__Aim of the exercise__
A line below contains "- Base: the", and a later one contains "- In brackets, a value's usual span". Repeat both, with every line between them, exactly.

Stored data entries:
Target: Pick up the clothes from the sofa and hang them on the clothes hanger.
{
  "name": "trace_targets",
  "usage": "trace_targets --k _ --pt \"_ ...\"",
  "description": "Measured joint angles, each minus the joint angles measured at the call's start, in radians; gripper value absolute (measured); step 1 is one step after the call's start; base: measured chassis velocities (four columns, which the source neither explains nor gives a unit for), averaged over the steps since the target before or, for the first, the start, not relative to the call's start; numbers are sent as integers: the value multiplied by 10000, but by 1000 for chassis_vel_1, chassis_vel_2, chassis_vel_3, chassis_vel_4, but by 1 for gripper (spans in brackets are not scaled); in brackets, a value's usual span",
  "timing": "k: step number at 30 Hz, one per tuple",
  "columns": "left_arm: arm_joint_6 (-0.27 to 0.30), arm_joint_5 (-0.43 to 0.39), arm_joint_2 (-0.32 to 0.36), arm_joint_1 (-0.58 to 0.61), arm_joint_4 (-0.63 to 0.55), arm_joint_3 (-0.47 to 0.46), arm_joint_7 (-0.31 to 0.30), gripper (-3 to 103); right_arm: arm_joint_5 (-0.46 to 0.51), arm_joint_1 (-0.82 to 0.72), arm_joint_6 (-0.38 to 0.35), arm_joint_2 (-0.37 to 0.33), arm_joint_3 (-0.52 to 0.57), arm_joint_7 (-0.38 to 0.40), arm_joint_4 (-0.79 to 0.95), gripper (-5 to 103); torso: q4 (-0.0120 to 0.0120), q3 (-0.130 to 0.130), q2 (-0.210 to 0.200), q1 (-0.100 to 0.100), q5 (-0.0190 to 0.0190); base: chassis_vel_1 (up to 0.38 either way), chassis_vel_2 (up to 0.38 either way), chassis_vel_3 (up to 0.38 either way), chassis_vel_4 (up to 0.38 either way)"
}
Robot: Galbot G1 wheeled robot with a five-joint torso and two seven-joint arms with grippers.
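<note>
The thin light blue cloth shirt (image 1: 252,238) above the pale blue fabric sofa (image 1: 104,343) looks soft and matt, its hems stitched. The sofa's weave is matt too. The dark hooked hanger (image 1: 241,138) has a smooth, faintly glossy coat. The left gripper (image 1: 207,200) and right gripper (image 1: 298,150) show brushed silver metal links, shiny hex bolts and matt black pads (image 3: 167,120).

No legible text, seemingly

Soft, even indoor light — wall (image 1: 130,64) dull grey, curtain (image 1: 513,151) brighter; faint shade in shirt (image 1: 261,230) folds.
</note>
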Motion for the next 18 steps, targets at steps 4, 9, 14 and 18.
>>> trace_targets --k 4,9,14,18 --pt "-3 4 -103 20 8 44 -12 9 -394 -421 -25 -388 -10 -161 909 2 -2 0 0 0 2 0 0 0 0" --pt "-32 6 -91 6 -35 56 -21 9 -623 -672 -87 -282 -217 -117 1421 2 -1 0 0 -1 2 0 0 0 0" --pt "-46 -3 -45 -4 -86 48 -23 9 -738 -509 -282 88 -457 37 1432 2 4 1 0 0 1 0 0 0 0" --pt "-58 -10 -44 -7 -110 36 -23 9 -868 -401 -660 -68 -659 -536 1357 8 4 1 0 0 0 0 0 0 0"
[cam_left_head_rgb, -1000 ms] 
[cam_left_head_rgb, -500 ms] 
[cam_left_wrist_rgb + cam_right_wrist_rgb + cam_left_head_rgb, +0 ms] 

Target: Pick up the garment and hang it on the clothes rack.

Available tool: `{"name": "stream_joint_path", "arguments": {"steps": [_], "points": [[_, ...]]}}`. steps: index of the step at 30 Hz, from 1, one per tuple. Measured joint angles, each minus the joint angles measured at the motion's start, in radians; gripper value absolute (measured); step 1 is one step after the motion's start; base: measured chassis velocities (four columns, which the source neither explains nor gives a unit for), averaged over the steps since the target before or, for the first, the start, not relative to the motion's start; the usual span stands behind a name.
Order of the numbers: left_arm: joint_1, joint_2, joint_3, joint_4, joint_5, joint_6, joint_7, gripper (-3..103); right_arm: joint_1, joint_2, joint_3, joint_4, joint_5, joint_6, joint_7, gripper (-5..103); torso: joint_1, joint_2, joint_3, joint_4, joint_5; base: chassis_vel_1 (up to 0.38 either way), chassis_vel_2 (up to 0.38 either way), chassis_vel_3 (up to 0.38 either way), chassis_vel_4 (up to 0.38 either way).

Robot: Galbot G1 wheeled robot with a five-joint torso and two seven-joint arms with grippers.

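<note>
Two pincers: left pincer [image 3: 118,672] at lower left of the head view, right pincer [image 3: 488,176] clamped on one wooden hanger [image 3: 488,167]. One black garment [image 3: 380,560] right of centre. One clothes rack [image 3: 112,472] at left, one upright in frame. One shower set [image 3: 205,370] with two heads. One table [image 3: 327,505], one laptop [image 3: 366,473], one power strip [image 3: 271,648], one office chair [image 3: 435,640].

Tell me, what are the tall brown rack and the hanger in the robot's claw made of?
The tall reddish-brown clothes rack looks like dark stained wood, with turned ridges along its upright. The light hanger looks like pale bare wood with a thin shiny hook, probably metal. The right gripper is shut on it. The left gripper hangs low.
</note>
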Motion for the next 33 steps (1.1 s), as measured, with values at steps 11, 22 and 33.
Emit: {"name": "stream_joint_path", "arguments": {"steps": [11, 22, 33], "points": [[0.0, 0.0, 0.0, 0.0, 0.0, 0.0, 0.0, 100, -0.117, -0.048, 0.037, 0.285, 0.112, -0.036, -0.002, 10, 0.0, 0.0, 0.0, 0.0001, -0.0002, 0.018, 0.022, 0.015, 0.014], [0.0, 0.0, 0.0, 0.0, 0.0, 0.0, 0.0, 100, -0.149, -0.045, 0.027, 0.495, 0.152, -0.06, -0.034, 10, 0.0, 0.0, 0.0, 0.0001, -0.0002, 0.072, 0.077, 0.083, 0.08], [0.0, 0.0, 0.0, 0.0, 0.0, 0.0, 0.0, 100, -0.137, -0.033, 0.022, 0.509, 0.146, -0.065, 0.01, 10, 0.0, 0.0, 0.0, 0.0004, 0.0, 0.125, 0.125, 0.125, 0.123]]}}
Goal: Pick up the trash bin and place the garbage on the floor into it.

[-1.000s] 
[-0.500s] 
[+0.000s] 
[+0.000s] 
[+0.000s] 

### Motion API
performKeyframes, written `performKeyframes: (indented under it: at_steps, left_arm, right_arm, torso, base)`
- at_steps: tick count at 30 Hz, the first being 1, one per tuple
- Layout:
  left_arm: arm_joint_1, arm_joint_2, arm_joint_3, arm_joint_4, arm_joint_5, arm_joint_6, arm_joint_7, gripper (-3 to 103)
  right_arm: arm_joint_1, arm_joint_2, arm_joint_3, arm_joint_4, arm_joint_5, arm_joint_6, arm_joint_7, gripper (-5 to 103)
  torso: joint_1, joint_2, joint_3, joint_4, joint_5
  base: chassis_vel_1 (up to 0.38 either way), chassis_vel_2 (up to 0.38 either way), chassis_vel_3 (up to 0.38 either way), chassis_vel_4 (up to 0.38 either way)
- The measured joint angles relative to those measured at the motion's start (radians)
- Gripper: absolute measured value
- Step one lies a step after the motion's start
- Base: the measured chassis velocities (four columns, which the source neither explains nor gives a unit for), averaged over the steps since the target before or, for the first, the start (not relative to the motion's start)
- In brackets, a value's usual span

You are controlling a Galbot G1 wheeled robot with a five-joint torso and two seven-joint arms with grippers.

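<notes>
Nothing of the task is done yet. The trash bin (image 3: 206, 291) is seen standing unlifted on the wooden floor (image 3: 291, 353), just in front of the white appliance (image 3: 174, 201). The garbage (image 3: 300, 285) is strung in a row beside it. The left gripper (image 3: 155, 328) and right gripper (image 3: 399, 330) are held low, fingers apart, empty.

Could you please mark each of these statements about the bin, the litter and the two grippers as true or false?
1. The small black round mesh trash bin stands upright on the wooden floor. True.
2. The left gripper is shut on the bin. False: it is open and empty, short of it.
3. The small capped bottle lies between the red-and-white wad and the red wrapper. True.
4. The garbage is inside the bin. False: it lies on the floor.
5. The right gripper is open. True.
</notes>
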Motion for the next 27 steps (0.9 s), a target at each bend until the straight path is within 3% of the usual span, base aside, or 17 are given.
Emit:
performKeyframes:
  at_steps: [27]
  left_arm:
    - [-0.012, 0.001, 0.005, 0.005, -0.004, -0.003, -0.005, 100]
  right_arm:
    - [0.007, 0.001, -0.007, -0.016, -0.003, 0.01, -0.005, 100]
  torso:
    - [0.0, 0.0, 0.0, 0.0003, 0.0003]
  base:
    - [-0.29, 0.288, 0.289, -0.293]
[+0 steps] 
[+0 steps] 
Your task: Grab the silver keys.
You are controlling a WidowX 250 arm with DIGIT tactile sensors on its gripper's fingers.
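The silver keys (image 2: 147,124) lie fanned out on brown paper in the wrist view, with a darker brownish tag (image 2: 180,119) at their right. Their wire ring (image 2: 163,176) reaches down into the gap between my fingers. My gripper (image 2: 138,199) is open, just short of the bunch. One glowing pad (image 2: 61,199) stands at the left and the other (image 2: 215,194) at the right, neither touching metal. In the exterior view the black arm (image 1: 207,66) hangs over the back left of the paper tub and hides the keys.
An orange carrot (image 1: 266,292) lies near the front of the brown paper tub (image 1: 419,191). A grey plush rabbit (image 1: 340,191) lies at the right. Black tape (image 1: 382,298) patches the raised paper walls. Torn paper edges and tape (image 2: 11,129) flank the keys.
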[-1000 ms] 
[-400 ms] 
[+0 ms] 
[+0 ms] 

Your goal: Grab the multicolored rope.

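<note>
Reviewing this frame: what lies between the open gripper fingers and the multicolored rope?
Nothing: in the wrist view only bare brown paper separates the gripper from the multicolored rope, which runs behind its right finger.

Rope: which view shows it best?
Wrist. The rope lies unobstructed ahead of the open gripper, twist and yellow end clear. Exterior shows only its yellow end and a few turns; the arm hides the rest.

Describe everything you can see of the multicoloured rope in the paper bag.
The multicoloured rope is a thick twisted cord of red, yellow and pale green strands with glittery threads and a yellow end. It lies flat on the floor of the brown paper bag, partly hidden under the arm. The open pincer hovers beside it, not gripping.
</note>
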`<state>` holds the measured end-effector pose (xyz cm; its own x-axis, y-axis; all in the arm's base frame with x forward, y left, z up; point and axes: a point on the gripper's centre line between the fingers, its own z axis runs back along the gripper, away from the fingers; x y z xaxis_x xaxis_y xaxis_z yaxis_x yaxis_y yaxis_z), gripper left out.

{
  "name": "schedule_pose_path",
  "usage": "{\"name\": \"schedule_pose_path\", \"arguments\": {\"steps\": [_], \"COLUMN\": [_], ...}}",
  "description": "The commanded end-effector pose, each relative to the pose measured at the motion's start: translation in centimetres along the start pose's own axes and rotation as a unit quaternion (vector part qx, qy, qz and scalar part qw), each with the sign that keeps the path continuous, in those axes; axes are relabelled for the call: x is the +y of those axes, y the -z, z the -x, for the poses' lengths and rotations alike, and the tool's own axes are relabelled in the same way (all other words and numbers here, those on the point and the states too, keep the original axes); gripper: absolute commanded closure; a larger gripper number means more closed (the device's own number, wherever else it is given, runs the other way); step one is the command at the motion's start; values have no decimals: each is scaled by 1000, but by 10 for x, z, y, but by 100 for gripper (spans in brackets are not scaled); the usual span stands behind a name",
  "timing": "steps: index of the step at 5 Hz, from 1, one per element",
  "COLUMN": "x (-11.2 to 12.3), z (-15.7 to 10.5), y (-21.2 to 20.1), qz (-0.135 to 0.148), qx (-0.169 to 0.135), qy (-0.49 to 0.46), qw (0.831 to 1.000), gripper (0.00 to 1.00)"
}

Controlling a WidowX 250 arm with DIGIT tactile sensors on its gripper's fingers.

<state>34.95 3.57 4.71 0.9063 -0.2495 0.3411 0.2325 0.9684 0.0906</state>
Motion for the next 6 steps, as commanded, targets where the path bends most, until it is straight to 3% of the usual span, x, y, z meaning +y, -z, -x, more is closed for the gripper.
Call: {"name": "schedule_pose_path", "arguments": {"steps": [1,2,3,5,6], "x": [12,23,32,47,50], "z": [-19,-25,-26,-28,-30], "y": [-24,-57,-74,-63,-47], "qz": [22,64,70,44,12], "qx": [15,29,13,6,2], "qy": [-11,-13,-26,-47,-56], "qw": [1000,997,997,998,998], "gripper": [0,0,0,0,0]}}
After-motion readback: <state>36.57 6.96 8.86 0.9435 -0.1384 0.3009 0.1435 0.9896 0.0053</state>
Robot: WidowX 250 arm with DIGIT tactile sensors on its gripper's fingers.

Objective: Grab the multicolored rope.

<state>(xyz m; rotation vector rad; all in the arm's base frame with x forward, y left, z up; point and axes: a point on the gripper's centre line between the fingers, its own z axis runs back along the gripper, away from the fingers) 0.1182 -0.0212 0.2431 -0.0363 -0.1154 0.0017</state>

__Result__
- Base: the measured chassis velocities (four columns, which the source neither explains nor gives a unit for), averaged over the steps since the target before or, for the first, the start (not relative to the motion's start)
- In brackets, a value's usual span

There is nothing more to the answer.